Captivé par l’intrigue, le lecteur en oublie presque de se demander où se trouve le reste de la famille Bass, Bathsheba et ses enfants. Il apparaît que le marshal est en mission pour le colonel Terrence B. Helena, ou simplement pour arrêter un individu avec une bonne prime pour sa capture. Outre les chevauchées et les fusillades, l’histoire happe le lecteur par le comportement des deux principaux personnages, plutôt taiseux, leur obstination à vivre alors que la réalité leur prouve encore et encore la vilenie de la race humaine, l’injustice arbitraire de la loi du plus fort, l’absence de tout principe, fût-il divin, aidant la vie. Gabriel incarne ce questionnement, en se demandant ce qu’il doit faire pour que Dieu le remarque… Et rien ne vient quelles que soient ses actions. River Bass porte en lui la conviction d’être un homme de bien en étant le bras armé de la justice des hommes et il se heurte de plein fouet à la limite de sa tolérance, de sa capacité à donner une seconde chance, à accepter les ouvriers de la onzième heure, à avoir la foi en la possibilité de la rédemption. En face de lui, des individus ont viré leur cuti, espérant de toute leur âme que faire œuvre de bonté les transformera en hommes bons, plaçant leurs espoirs dans le fait que la pratique ou l’existence peut précéder l’essence. Contre toute attente, Doc Moon concrétise cette étincelle d’optimisme en versant son sang pour Hope, fillette de deux ans, en lui donnant de son sang, de sa vie.

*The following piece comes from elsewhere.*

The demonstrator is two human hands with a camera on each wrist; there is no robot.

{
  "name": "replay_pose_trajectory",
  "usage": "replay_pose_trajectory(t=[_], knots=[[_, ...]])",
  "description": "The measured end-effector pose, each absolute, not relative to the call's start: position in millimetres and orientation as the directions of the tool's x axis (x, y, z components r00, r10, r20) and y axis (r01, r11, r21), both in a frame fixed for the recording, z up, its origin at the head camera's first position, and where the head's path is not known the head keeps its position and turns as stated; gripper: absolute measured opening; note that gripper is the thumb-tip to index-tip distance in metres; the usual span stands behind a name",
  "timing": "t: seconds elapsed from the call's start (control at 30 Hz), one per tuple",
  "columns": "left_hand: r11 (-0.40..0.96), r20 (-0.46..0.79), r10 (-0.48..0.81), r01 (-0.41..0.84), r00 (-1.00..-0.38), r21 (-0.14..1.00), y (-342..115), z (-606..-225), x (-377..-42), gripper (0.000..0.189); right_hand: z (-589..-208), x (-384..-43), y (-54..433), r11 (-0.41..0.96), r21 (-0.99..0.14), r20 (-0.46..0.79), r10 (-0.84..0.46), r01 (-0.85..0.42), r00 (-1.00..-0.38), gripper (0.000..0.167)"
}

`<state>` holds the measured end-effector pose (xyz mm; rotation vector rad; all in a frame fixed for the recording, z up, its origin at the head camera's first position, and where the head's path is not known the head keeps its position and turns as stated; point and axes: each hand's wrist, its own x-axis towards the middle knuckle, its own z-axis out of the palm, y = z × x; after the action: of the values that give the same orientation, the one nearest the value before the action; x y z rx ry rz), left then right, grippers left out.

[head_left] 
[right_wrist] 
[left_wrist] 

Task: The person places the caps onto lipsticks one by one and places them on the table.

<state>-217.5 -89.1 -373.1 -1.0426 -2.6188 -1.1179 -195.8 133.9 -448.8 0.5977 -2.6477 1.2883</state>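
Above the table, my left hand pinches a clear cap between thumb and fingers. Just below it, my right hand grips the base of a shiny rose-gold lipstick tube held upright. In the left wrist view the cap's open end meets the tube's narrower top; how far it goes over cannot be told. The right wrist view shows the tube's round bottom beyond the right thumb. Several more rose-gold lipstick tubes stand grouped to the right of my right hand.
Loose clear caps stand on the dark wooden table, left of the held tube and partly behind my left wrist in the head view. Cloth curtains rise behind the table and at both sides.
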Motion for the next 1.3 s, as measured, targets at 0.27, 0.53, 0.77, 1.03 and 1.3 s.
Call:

Après avoir retrouvé sa famille dans le tome sept, fait preuve de compassion dans le tome huit, River Bass voit ses convictions, les valeurs qui donnent sens à sa vie, une nouvelle fois mises à mal, percutées de front par une réalité incompatible avec elles. La formidable narration visuelle fait exister les personnages et les lieux, les rendant organiques au lecteur, donnant corps aux drames. Un western plein de bruit et de fureur, ainsi que de convictions, de tourments et d’une imprévisible lueur d’espoir.